Previous Up Next


p:exec

p:exec — Runs an external command.

Synopsis

<p:declare-step type="p:exec">
     <p:input port="source" primary="true" sequence="true"/>
     <p:output port="result" primary="true"/>
     <p:output port="errors"/>
     <p:output port="exit-status"/>
     <p:option name="command" required="true"/>                    <!-- string -->
     <p:option name="args" select="''"/>                           <!-- string -->
     <p:option name="cwd"/>                                        <!-- string -->
     <p:option name="source-is-xml" select="'true'"/>              <!-- boolean -->
     <p:option name="result-is-xml" select="'true'"/>              <!-- boolean -->
     <p:option name="wrap-result-lines" select="'false'"/>         <!-- boolean -->
     <p:option name="errors-is-xml" select="'false'"/>             <!-- boolean -->
     <p:option name="wrap-error-lines" select="'false'"/>          <!-- boolean -->
     <p:option name="path-separator"/>                             <!-- string -->
     <p:option name="failure-threshold"/>                          <!-- integer -->
     <p:option name="arg-separator" select="' '"/>                 <!-- string -->
     <p:option name="byte-order-mark"/>                            <!-- boolean -->
     <p:option name="cdata-section-elements" select="''"/>         <!-- ListOfQNames -->
     <p:option name="doctype-public"/>                             <!-- string -->
     <p:option name="doctype-system"/>                             <!-- anyURI -->
     <p:option name="encoding"/>                                   <!-- string -->
     <p:option name="escape-uri-attributes" select="'false'"/>     <!-- boolean -->
     <p:option name="include-content-type" select="'true'"/>       <!-- boolean -->
     <p:option name="indent" select="'false'"/>                    <!-- boolean -->
     <p:option name="media-type"/>                                 <!-- string -->
     <p:option name="method" select="'xml'"/>                      <!-- QName -->
     <p:option name="normalization-form" select="'none'"/>         <!-- NormalizationForm -->
     <p:option name="omit-xml-declaration" select="'true'"/>       <!-- boolean -->
     <p:option name="standalone" select="'omit'"/>                 <!-- "true" | "false" | "omit" -->
     <p:option name="undeclare-prefixes"/>                         <!-- boolean -->
     <p:option name="version" select="'1.0'"/>                     <!-- string -->
</p:declare-step>

Description

The p:exec step runs an external command. It can pass a document to the “standard input” of the command and it can return both the command's “standard output” and “standard error” as XML documents.

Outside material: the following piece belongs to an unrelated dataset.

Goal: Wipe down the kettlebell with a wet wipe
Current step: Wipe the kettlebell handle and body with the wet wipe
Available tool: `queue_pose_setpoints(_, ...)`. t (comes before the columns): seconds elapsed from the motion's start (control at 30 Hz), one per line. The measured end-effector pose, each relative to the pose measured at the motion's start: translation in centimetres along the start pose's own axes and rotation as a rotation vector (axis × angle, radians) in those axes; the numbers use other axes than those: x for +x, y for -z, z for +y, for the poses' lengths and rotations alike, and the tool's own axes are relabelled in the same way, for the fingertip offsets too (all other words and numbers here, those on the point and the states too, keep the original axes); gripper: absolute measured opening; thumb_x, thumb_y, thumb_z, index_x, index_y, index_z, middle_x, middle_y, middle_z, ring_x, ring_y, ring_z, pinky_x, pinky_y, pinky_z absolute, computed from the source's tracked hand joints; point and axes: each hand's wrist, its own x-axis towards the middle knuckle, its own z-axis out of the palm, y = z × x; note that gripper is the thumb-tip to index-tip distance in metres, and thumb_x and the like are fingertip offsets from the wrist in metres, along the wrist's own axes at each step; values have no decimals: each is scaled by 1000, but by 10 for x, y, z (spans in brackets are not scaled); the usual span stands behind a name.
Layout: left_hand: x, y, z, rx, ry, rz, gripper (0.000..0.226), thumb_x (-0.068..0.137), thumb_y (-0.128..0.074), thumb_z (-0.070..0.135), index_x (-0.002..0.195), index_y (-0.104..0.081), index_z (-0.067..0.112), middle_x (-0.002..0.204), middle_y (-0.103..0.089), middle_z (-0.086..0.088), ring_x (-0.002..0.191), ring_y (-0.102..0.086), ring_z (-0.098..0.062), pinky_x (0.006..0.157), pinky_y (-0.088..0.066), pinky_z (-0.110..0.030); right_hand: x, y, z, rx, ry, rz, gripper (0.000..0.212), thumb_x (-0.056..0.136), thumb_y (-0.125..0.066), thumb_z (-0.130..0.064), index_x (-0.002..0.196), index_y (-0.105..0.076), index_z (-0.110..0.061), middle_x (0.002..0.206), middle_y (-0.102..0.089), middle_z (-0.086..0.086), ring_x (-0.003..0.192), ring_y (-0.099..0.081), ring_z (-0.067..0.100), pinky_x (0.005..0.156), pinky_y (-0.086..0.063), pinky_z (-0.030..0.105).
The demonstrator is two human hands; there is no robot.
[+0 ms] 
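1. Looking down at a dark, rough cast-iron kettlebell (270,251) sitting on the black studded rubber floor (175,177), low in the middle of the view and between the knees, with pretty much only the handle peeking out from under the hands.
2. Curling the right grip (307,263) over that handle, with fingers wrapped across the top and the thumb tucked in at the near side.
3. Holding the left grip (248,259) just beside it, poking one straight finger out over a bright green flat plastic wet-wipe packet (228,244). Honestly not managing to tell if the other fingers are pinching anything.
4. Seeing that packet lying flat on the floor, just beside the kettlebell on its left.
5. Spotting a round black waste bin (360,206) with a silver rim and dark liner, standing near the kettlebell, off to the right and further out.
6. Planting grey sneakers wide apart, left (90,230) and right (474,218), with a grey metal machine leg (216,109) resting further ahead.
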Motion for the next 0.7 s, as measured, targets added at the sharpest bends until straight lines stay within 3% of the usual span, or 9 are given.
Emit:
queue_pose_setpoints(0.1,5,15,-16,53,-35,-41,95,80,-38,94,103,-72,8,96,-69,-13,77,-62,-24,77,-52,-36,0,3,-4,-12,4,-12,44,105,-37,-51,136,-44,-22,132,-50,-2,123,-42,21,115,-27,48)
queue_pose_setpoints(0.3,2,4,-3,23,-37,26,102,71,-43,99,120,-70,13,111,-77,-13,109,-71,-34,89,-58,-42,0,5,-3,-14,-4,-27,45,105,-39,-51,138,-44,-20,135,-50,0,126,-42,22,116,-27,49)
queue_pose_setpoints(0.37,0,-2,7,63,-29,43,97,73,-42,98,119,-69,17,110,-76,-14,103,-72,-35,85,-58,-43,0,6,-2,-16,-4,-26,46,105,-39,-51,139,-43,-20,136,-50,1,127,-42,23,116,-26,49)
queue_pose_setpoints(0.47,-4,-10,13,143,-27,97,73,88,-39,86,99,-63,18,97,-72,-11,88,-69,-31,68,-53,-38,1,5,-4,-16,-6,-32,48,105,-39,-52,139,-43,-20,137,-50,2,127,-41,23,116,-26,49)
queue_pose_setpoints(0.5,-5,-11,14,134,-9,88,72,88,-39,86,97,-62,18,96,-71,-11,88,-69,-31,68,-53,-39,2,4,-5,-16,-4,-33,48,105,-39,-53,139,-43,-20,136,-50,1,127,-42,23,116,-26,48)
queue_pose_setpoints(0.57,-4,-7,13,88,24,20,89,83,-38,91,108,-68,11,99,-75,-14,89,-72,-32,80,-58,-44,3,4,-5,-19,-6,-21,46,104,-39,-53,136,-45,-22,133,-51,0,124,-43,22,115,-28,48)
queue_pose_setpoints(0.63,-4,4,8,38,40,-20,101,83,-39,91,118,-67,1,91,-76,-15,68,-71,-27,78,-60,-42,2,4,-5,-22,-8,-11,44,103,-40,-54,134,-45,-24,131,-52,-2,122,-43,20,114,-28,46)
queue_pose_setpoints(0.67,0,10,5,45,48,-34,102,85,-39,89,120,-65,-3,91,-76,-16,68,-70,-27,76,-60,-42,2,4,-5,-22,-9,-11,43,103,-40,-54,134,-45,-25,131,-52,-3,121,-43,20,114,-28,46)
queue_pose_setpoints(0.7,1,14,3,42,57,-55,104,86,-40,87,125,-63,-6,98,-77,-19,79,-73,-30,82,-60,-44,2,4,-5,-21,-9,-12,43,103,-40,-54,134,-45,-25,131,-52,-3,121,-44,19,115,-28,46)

The p:exec step executes the command passed on command with the arguments passed on args. The processor does not interpolate the values of the command or args (for example, expanding references to environment variables).

If cwd is specified, then the current working directory is changed to the value of that option before execution begins. If cwd is not specified, the current working directory is implementation-defined.

Although the step is optional and therefore not guaranteed to be portable, some care has been taken to address at least the most common cross-platform issues: path and argument separators.

Unix-based systems us a forward slash to separate the components of a path, for example /usr/bin/ls. On Windows-based systems, the backward slash is used, for example: \usr\bin\ls. Assuming that you want to run a p:exec step on both kinds of systems, and you've already arranged for the actual path name of the command to be the same on both systems, you couldn't easily write the p:exec step because no matter which character you chose, it would only work on one of the systems.

XProc addresses this with a path-separator option. This option, which must be exactly one character, will be replaced in command and args options with the appropriate, platform-specific path separator character.

A similar problem exists for the command line arguments. It's common to separate arguments with spaces. For example, “a b c” is usually interpreted as three distinct arguments, “a”, “b”, and “c”.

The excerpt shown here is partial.